Exclusive: Spain discussed $366 billion bailout with Germany - source
BRUSSELS |
(Reuters) - Spain
has for the first time conceded it might need a full EU/IMF bailout
worth 300 billion euros ($366 billion) if its borrowing costs remain
unsustainably high, a euro zone official said.Economy Minister Luis de Guindos brought up the issue with German counterpart Wolfgang Schaeuble in a meeting in Berlin last Tuesday as Spain's borrowing costs soared past 7.6 percent, the source said.
If needed, the money would come on top of the 100 billion euros already agreed to prop up Spain's banking sector, stretching the euro zone's resources to breaking point, and Schaeuble told de Guindos he was unwilling to consider a rescue before the currency bloc's ESM bailout fund comes on line later this year.
"De Guindos was talking about 300 billion euros for a full program, but Germany was not comfortable with the idea of a bailout now," the official told Reuters.
"Nothing will happen until the ESM is online. Once it is operational we will see what the borrowing costs for Spain are and maybe we will return to the question," the official said.
Spain has repeatedly said it would not need to follow Portugal, Ireland and Greece in seeking a full bailout. Asked about the source's comments, a government spokeswoman said on Friday: "We strongly deny any such plan. This possibility (of a 300-billion-euro rescue for Spain) has not been looked at and has not been discussed."

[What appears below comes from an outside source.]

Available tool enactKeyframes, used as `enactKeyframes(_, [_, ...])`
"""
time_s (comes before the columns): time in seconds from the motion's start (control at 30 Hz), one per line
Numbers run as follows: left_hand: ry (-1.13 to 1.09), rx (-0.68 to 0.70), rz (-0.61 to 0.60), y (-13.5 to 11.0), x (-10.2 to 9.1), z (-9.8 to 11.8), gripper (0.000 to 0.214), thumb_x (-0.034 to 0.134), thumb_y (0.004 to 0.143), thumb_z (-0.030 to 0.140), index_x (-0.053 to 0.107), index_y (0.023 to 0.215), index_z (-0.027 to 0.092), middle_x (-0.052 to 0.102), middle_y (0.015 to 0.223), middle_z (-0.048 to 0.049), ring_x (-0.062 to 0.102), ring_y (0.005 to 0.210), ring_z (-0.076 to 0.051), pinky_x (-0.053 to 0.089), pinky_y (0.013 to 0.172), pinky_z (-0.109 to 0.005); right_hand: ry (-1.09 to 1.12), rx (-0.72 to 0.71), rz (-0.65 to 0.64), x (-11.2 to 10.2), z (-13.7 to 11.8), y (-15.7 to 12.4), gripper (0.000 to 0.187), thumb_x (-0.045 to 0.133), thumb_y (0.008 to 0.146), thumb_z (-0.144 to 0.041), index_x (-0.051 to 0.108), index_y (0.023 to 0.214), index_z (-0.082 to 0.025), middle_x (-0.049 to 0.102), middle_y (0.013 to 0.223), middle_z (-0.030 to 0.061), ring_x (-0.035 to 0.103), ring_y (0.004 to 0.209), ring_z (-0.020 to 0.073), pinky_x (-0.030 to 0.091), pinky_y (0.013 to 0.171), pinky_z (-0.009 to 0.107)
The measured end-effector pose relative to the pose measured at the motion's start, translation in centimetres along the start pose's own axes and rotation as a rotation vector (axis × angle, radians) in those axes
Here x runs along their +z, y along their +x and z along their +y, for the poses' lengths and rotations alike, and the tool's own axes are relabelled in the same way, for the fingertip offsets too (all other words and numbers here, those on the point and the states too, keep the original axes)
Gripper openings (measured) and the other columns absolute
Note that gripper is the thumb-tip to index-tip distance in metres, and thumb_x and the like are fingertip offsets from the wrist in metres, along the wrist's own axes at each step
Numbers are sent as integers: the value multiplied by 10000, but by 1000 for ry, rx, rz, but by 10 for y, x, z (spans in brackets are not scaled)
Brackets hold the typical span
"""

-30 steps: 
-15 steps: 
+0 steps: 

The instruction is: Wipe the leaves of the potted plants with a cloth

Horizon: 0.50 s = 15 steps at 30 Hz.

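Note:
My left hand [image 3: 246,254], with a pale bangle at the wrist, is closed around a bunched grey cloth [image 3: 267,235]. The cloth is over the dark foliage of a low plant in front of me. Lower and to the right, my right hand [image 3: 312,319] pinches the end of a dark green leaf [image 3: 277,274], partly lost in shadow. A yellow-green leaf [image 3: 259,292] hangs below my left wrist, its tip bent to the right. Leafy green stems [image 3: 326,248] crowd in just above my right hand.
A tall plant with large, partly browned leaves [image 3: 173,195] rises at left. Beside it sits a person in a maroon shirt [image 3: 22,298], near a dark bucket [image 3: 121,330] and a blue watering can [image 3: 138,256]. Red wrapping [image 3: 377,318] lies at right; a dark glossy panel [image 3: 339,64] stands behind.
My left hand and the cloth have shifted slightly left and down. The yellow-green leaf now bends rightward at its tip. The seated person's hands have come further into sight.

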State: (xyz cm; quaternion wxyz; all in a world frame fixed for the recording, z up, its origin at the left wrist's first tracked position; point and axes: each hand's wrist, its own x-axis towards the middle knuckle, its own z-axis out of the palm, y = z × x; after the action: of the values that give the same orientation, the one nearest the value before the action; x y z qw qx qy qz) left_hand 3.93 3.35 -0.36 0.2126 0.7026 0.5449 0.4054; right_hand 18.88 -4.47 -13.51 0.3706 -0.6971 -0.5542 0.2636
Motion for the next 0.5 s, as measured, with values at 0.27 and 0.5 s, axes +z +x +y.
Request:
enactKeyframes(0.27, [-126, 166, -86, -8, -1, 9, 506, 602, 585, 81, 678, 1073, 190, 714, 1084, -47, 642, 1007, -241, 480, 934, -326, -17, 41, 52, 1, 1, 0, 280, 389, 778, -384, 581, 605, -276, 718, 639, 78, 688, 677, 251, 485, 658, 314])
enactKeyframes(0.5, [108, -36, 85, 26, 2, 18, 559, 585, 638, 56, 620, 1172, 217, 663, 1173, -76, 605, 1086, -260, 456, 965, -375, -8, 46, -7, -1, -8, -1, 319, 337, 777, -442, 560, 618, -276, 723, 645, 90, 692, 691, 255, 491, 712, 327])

As Schaeuble and de Guindos were meeting on Tuesday, Spanish borrowing costs reached their highest level since the country adopted the euro, hitting 7.64 percent for 10-year bonds - a level at which Spain cannot sustainably borrow from the markets.
But on Thursday European Central Bank President Mario Draghi said the central bank was ready to act to bring down Spanish yields and the 10-year yield fell to 6.88 percent.
A second euro zone official said Spain could manage without a bailout, but had made bad communication mistakes which had unnerved investors. Asked if Madrid needed a bailout the second official said:
"In pure arithmetic terms no, if interest rates were commensurate with what I consider a sustainable situation."
BANKING LICENCE LEVERAGE
Draghi's move to talk down markets is the biggest signal yet that officials are now fully-focused on preventing investor pressure on Spain from forcing the euro zone into a full formal bailout.
The European Stability Mechanism, or ESM, is expected to come into operation in mid-September. It will have a total capacity of 500 billion euros, although it was initially planned that it would only build up this amount over a few years.
That means that coupled with the bank recapitalization loan, a full bailout runs the danger of exhausting the euro zone's rescue capacity, prompting fresh discussions of the idea of granting the ESM a banking license, the official said.
Called for by France but so far opposed by the ECB and Germany as well as Finland and the Netherlands, such a license would give the ESM virtually unlimited intervention capacity because it could fund itself at the ECB's liquidity operations.
Governing Council member Ewald Nowotny offered markets some hope of a softening of the ECB's position earlier this week, saying it had its merits.
Spokesmen for both the Bundesbank and Schaeuble firmly restated their opposition on Friday but the question remains of how the ESM would fund a Spanish bailout in practice, should it prove necessary.
"I believe it is no accident that Nowotny mentioned that - he was sending up a test balloon. And the silence afterwards (from opponents of the idea) was telling," the first euro zone official told Reuters.
"I feel that the Germans are changing their position on this, they are scared, and with good reason, and their opposition is softening," the official said.
The temporary bailout fund, the European Financial Stability Facility (EFSF), has 259.5 billion euros of lending capacity left, of which up to 100 billion is already earmarked for the recapitalization of Spain's stricken banks.
Under current agreements the ESM was to start with only 100 billion euros of lending capacity in July, and its firepower was to rise to 200 billion euros in October as the second tranche of its capital was to be paid in by euro zone governments.
It is unclear what the timetable of payments for capital tranches will be as a result of a delay caused by a German court ruling.
Asked if a banking license for the ESM could be more of a long-term option than a near-term possibility, the official said: "It would be much more a matter of months than years."